Senior GMP Specialist

Senior GMP Specialist (57081)
Application deadline: 31 May 2024 - Denmark - Location: Lyngby - Buildings & Industry

Senior GMP specialists and consultants for pharmaceutical manufacturing facility projects - Denmark
Do you want to play a key role in building a strong internal environment with the capacity, knowledge and services needed to execute projects and provide advisory services to our customers within the life sciences and pharmaceutical sectors? Do you have an excellent understanding of, and experience with GMP requirements for pharmaceutical facilities? And can you offer support throughout all project phases, from scoping and design to completion and handover? Then, join our GMP team to apply your knowledge and enable a better tomorrow!

Shaping tomorrow - transform challenges into sustainable solutions.
We work with ambitious and highly skilled customers who have the ability to shape the future and as part of COWI's Building and Industry Division in Denmark, you will join a growing group of GMP specialists in our pharma team. The team consists of project managers, design managers and specialists and we have several hundred colleagues working in the pharmaceutical market. Our ambition is to establish an even stronger presence in this market.

The position.
Your main responsibilities will be divided into two areas.

• Internally: As part of our GMP team, you will strengthen our competencies in executing pharmaceutical projects. This includes taking ownership of developing qualification and validation concepts for new builds, refurbishments, reconstructions and development projects within the GMP team. You will also educate and guide project members, prepare internal procedures etc.
• Externally: You will manage the full scope of GMP requirements in our specific pharmaceutical projects, to position us as a valued and preferred partner in the market and broaden our scope holistically. You will be an integral part of project teams across our departments, taking responsibility for activities such as CQV on clean rooms, temperature-regulated rooms, utilities and other areas subjected to GMP regulations. You will also serve as a sparring partner for project teams and work closely with customers to understand their requirements and expectations.

Your skills. Our team. Together we design the future.
To succeed in this role, you should have a strong desire to be part of the execution of COWI's pharma strategy and the continuous development of the pharma team, along with curiosity and a willingness to collaborate with colleagues, partners, and customers. Building meaningful connections with others is achieved through respectful interactions and consistently delivering on your commitments. Additionally, you should remain open to exploring new insights and methods of improvement.

In addition to the skills mentioned above, the ideal candidate will have:

• An excellent understanding of GMP requirements and risk-based approach for pharmaceutical production (API and finished products).
• Experience in developing strategies for the qualification and validation of equipment and facilities, along with preparing requirement specifications to ensure quality assurance throughout all project stages.

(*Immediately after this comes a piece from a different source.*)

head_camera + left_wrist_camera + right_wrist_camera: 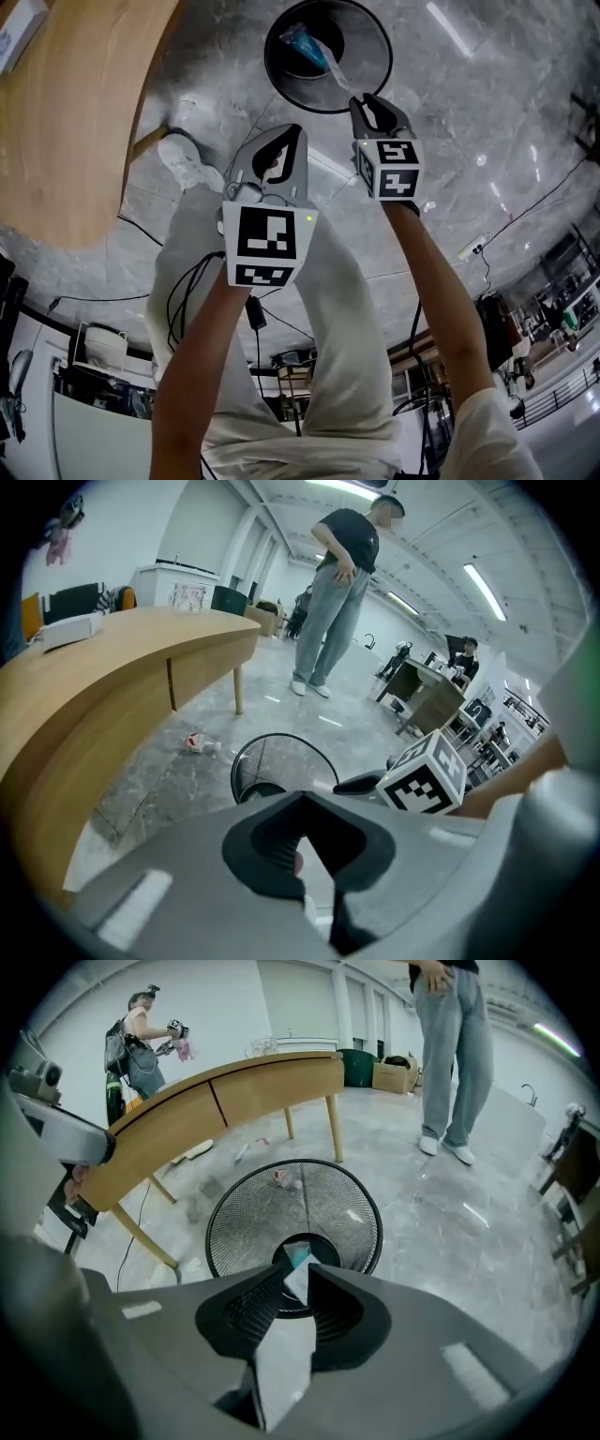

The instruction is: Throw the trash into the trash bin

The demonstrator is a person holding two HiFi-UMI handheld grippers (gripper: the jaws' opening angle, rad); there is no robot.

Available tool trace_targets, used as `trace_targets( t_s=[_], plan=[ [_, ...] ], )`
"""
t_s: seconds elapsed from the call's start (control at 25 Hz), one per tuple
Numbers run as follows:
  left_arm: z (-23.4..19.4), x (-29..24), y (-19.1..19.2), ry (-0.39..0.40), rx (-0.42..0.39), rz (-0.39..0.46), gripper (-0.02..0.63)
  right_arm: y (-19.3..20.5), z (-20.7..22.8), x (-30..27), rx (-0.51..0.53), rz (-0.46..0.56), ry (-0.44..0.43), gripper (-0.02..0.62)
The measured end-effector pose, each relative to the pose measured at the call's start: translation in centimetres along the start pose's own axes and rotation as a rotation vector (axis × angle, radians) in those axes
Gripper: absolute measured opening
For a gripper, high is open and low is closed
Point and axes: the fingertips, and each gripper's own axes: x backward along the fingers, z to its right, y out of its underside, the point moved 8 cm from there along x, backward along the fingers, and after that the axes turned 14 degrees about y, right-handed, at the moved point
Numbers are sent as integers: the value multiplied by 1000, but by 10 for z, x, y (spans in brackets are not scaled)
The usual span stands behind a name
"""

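The black mesh trash bin stands on the floor right below my right gripper. A teal and white wrapper hangs from that gripper's tips down into the bin's mouth. In the right gripper view the wrapper fills the narrow gap between the jaws, with its teal end over the bin. My left gripper is nearer my body, short of the bin. Its jaws are nearly together on a small white scrap. The right gripper's marker cube shows beside it.
A curved wooden table runs along the left of the bin. Crumpled litter lies on the marble floor under it, and more litter lies beyond the bin. A person in jeans stands further off. Cables trail by my legs.
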Motion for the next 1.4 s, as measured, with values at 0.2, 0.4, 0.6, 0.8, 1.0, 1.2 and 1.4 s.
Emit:
trace_targets(
  t_s=[0.2,0.4,0.6,0.8,1.0,1.2,1.4],
  plan=[
    [0,8,-3,-3,8,0,0,-5,-4,6,11,-2,2,104],
    [3,18,-16,1,-3,6,0,-19,-10,21,21,14,0,92],
    [3,35,-30,5,-12,10,0,-36,-21,38,9,29,0,81],
    [0,60,-44,0,-16,25,0,-61,-35,56,18,58,-1,72],
    [-7,94,-60,-9,-14,54,0,-91,-55,72,64,102,-7,72],
    [-31,138,-74,-42,-18,101,0,-137,-85,84,80,164,-8,75],
    [-54,182,-89,-90,-12,147,0,-188,-120,100,138,238,-41,93]
  ],
)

This includes expertise in documentation for risk assessment, commissioning, qualification, validation, and execution.
• Knowledge of design requirements for clean rooms and containment-controlled facilities, including biosafety and GMO.
• A relevant academic background, with a bachelor’s or master’s degree in engineering, biology, chemistry or pharmacy.
• A minimum of 5-10 years of work experience in the bio- and pharmaceutical industry, both in Denmark and abroad.
• Strong communication skills in English, both written and verbally, and preferably as well in Danish.
• A mindset focused on quality and a systematic approach to preparing documentation and verifying equipment and facilities subjected to GMP regulations.
• Willingness to contribute and provide guidance to highly skilled colleagues regarding GMP matters and facility design for pharmaceutical customers.
• Experience in a QA or pharmaceutical production department could be beneficial, as well as experience in conducting internal training and knowledge of clean room/containment-controlled environments.

A Great Place to Work
At COWI, we work together with our customers to shape a sustainable and liveable world. We do it by applying our knowledge and curiosity – and sometimes even our courage – to create the solutions the world needs today to enable a better tomorrow. That is why we say no to fossil-based projects and aspire to have 100% of our revenue come from activities that move our customers towards sustainability.

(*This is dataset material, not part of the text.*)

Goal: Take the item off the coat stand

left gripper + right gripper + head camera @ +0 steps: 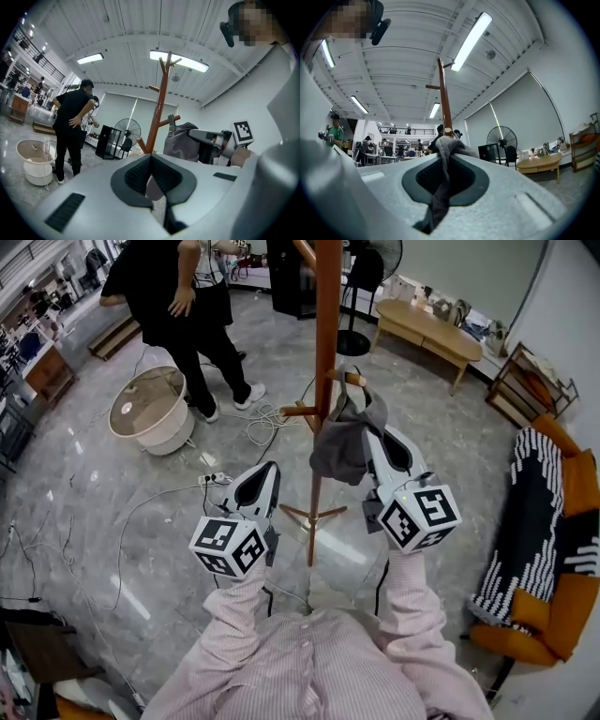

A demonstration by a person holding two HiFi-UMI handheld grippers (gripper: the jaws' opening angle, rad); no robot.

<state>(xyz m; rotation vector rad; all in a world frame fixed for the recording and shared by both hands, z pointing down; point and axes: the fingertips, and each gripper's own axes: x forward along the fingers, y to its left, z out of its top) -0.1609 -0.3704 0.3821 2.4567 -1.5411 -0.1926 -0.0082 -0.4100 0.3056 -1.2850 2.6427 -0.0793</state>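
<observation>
Step in hand: unhooking. Your right gripper (373,439) is clamped tight on a fold of the grey cloth item (339,454), which hangs by its strap on a side peg (354,379) of the coat stand (326,324). Your left gripper (266,472) is closed on nothing, low beside the pole. Next move, I'd say: lift the strap up and outward past the peg tip, then pull clear

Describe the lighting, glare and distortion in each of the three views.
Head view: even light, pale reflections on the glossy floor, edges curved by the wide lens. Left gripper view: ceiling lamp blown out white, corners black, the left tool close and soft. Right gripper view: lamp strip glaring, the ceiling bowed, the cloth near the lens slightly blurred.
</observation>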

We value differences and development and cultivate an environment of belonging and having fun. Because that is what brings out the best in you, at work and at home.

With offices primarily located in the Nordic region, the UK, North America and India, we are currently more than 8,000 people who bring their expertise in engineering, architecture, energy and environment into play.

Got More Questions?
If you have any unanswered questions about the role or what we have to offer, please reach out to our Leading Project Manager, Arne Winther Nielsen, via email: [email protected].

Get to know us even better at our website, www.cowi.com, where you can learn more about our projects, our strategy, what we want to achieve and what life is like at COWI.

We do our utmost to ensure that our recruitment process is as fair and unbiased as possible. You can help us by not including a photo in your CV when you apply.

Diversity is fundamental to COWI, inclusion is key.
We are committed to creating a respectful and fair work environment where all employees have a sense of belonging and equitable opportunities to thrive and grow. We ensure that our leaders are role models for inclusive leadership by cultivating a culture where diverse perspectives and thoughts are seen as strengths. And we take diversity and inclusion into account in all relevant decisions and processes and when setting teams and fora. We do it because it is part of our values and because it is simply the right thing to do.